• [REQUIRED WORK]: Please copy the entries below word for word.

• [DATA FOR REVIEW]:

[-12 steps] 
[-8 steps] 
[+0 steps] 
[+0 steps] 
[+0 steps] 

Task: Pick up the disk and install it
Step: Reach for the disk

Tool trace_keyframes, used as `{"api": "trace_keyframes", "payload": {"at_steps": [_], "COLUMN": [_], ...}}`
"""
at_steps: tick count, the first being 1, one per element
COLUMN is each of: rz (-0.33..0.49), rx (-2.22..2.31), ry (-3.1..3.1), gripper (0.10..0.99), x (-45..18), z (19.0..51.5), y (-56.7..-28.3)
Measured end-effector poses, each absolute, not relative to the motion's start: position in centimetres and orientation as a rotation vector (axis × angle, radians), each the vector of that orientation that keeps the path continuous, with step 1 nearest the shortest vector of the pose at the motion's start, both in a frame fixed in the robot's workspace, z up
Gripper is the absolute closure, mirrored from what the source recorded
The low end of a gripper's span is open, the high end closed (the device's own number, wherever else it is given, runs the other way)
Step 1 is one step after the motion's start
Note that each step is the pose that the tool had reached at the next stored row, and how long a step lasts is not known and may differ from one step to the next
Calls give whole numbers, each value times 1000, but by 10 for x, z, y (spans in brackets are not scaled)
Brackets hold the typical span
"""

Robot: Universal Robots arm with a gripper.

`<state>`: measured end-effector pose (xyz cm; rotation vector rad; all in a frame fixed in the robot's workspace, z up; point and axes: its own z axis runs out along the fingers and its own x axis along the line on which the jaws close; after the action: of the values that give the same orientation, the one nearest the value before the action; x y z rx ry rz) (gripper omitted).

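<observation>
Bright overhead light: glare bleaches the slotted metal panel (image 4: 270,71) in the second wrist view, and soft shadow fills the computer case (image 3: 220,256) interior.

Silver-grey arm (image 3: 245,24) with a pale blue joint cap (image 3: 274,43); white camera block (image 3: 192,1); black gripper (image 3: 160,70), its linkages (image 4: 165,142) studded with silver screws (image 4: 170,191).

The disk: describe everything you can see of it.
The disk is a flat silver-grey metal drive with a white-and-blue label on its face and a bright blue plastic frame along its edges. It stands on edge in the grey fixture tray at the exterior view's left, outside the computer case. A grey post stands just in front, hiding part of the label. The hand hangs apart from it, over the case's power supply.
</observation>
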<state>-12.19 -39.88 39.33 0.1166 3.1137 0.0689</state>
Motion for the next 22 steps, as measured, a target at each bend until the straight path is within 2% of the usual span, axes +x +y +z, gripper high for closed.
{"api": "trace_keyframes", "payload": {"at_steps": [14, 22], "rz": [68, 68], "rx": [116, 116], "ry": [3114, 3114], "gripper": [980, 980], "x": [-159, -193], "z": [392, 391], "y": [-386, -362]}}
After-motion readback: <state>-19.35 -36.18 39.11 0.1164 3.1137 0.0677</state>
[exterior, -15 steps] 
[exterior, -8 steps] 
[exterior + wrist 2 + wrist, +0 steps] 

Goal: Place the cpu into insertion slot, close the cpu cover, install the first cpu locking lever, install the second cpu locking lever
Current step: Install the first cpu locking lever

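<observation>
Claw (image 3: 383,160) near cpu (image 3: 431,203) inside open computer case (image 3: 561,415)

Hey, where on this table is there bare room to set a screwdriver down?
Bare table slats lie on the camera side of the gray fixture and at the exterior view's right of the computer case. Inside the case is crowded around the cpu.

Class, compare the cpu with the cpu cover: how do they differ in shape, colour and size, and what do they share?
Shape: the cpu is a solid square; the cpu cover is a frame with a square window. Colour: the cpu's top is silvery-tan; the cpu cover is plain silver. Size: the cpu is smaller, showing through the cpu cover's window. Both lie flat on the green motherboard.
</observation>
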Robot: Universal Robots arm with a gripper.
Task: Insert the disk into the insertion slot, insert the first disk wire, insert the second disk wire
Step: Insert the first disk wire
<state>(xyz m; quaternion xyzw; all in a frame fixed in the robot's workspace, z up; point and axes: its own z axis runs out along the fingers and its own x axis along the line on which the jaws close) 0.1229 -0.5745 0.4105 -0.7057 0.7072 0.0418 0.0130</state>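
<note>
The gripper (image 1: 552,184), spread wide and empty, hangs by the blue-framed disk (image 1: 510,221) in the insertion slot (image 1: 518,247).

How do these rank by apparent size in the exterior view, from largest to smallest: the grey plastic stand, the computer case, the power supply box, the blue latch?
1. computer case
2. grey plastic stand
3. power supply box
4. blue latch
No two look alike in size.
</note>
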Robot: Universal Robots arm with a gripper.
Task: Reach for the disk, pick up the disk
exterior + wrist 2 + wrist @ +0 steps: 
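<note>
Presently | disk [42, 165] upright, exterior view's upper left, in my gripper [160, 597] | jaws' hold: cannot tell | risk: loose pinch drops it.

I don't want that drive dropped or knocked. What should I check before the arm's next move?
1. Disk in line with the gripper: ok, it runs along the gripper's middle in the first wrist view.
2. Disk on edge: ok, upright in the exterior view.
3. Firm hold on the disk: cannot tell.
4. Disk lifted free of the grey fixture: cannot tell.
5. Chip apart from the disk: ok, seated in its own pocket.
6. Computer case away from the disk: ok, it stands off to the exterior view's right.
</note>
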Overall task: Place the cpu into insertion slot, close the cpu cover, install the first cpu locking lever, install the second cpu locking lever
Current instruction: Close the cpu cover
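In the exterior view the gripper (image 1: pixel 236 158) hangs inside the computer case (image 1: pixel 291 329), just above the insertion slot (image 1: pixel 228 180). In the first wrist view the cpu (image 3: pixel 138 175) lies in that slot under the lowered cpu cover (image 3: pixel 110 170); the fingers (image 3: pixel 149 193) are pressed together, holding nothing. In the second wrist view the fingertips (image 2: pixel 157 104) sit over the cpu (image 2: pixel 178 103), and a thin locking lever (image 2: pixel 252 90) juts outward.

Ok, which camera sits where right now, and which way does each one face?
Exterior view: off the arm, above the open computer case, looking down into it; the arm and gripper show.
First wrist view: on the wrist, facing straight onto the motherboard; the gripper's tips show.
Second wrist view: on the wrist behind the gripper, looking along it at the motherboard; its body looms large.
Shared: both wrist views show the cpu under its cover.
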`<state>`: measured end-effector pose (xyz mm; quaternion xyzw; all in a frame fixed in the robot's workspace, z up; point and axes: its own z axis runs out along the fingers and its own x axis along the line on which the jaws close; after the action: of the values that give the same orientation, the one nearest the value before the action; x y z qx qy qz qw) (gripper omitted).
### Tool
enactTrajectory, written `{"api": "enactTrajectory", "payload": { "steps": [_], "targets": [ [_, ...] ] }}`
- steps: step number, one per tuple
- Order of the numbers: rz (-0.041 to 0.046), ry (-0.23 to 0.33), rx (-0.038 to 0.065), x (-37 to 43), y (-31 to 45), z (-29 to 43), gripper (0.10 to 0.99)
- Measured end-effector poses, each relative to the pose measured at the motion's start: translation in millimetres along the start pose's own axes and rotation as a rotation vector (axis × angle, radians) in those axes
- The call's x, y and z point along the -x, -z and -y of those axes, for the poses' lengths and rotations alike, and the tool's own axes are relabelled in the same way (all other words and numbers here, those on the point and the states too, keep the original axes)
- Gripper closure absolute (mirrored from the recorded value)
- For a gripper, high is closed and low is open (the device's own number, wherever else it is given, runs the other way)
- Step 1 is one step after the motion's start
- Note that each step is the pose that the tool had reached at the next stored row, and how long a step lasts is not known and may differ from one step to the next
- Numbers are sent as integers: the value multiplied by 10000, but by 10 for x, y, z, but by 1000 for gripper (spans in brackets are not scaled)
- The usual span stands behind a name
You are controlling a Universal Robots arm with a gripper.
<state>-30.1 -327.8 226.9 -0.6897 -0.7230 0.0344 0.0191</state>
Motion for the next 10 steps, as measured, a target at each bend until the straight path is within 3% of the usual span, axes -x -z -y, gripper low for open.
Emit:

• [WRITTEN SOLUTION]:
[-12 steps] 
[-8 steps] 
[+0 steps] 
[+0 steps] 
[+0 steps] 

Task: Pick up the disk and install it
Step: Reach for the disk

Tool trace_keyframes, used as `{"api": "trace_keyframes", "payload": {"at_steps": [_], "COLUMN": [_], ...}}`
"""
at_steps: tick count, the first being 1, one per element
COLUMN is each of: rz (-0.33..0.49), rx (-2.22..2.31), ry (-3.1..3.1), gripper (0.10..0.99), x (-45..18), z (19.0..51.5), y (-56.7..-28.3)
Measured end-effector poses, each absolute, not relative to the motion's start: position in centimetres and orientation as a rotation vector (axis × angle, radians), each the vector of that orientation that keeps the path continuous, with step 1 nearest the shortest vector of the pose at the motion's start, both in a frame fixed in the robot's workspace, z up
Gripper is the absolute closure, mirrored from what the source recorded
The low end of a gripper's span is open, the high end closed (the device's own number, wherever else it is given, runs the other way)
Step 1 is one step after the motion's start
Note that each step is the pose that the tool had reached at the next stored row, and how long a step lasts is not known and may differ from one step to the next
Calls give whole numbers, each value times 1000, but by 10 for x, z, y (spans in brackets are not scaled)
Brackets hold the typical span
"""

Robot: Universal Robots arm with a gripper.

`<state>`: measured end-effector pose (xyz cm; rotation vector rad; all in a frame fixed in the robot's workspace, z up; point and axes: its own z axis runs out along the fingers and its own x axis along the line on which the jaws close; after the action: of the values that give the same orientation, the one nearest the value before the action; x y z rx ry rz) (gripper omitted).

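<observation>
Bright overhead light: glare bleaches the slotted metal panel (image 4: 270,71) in the second wrist view, and soft shadow fills the computer case (image 3: 220,256) interior.

Silver-grey arm (image 3: 245,24) with a pale blue joint cap (image 3: 274,43); white camera block (image 3: 192,1); black gripper (image 3: 160,70), its linkages (image 4: 165,142) studded with silver screws (image 4: 170,191).

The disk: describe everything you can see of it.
The disk is a flat silver-grey metal drive with a white-and-blue label on its face and a bright blue plastic frame along its edges. It stands on edge in the grey fixture tray at the exterior view's left, outside the computer case. A grey post stands just in front, hiding part of the label. The hand hangs apart from it, over the case's power supply.
</observation>
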<state>-12.19 -39.88 39.33 0.1166 3.1137 0.0689</state>
Motion for the next 22 steps, as measured, a target at each bend until the straight path is within 2% of the usual span, axes +x +y +z, gripper high for closed.
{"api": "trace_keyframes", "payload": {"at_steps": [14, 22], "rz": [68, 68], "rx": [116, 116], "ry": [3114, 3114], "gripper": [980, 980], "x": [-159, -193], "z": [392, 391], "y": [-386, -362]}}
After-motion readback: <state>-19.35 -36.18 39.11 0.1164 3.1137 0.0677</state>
[exterior, -15 steps] 
[exterior, -8 steps] 
[exterior + wrist 2 + wrist, +0 steps] 

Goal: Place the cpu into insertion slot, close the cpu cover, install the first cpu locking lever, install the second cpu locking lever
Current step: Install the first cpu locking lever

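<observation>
Claw (image 3: 383,160) near cpu (image 3: 431,203) inside open computer case (image 3: 561,415)

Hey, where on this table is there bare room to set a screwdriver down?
Bare table slats lie on the camera side of the gray fixture and at the exterior view's right of the computer case. Inside the case is crowded around the cpu.

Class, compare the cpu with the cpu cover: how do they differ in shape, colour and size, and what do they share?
Shape: the cpu is a solid square; the cpu cover is a frame with a square window. Colour: the cpu's top is silvery-tan; the cpu cover is plain silver. Size: the cpu is smaller, showing through the cpu cover's window. Both lie flat on the green motherboard.
</observation>
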Robot: Universal Robots arm with a gripper.
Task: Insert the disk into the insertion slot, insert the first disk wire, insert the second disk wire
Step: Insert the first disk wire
<state>(xyz m; quaternion xyzw; all in a frame fixed in the robot's workspace, z up; point and axes: its own z axis runs out along the fingers and its own x axis along the line on which the jaws close) 0.1229 -0.5745 0.4105 -0.7057 0.7072 0.0418 0.0130</state>
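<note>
The gripper (image 1: 552,184), spread wide and empty, hangs by the blue-framed disk (image 1: 510,221) in the insertion slot (image 1: 518,247).

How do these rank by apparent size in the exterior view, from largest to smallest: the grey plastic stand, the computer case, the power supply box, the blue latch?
1. computer case
2. grey plastic stand
3. power supply box
4. blue latch
No two look alike in size.
</note>
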Robot: Universal Robots arm with a gripper.
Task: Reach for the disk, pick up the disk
exterior + wrist 2 + wrist @ +0 steps: 
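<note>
Presently | disk [42, 165] upright, exterior view's upper left, in my gripper [160, 597] | jaws' hold: cannot tell | risk: loose pinch drops it.

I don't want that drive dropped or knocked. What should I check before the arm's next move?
1. Disk in line with the gripper: ok, it runs along the gripper's middle in the first wrist view.
2. Disk on edge: ok, upright in the exterior view.
3. Firm hold on the disk: cannot tell.
4. Disk lifted free of the grey fixture: cannot tell.
5. Chip apart from the disk: ok, seated in its own pocket.
6. Computer case away from the disk: ok, it stands off to the exterior view's right.
</note>
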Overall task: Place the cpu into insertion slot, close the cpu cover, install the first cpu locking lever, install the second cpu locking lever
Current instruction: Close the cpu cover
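In the exterior view the gripper (image 1: pixel 236 158) hangs inside the computer case (image 1: pixel 291 329), just above the insertion slot (image 1: pixel 228 180). In the first wrist view the cpu (image 3: pixel 138 175) lies in that slot under the lowered cpu cover (image 3: pixel 110 170); the fingers (image 3: pixel 149 193) are pressed together, holding nothing. In the second wrist view the fingertips (image 2: pixel 157 104) sit over the cpu (image 2: pixel 178 103), and a thin locking lever (image 2: pixel 252 90) juts outward.

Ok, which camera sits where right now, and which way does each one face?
Exterior view: off the arm, above the open computer case, looking down into it; the arm and gripper show.
First wrist view: on the wrist, facing straight onto the motherboard; the gripper's tips show.
Second wrist view: on the wrist behind the gripper, looking along it at the motherboard; its body looms large.
Shared: both wrist views show the cpu under its cover.
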`<state>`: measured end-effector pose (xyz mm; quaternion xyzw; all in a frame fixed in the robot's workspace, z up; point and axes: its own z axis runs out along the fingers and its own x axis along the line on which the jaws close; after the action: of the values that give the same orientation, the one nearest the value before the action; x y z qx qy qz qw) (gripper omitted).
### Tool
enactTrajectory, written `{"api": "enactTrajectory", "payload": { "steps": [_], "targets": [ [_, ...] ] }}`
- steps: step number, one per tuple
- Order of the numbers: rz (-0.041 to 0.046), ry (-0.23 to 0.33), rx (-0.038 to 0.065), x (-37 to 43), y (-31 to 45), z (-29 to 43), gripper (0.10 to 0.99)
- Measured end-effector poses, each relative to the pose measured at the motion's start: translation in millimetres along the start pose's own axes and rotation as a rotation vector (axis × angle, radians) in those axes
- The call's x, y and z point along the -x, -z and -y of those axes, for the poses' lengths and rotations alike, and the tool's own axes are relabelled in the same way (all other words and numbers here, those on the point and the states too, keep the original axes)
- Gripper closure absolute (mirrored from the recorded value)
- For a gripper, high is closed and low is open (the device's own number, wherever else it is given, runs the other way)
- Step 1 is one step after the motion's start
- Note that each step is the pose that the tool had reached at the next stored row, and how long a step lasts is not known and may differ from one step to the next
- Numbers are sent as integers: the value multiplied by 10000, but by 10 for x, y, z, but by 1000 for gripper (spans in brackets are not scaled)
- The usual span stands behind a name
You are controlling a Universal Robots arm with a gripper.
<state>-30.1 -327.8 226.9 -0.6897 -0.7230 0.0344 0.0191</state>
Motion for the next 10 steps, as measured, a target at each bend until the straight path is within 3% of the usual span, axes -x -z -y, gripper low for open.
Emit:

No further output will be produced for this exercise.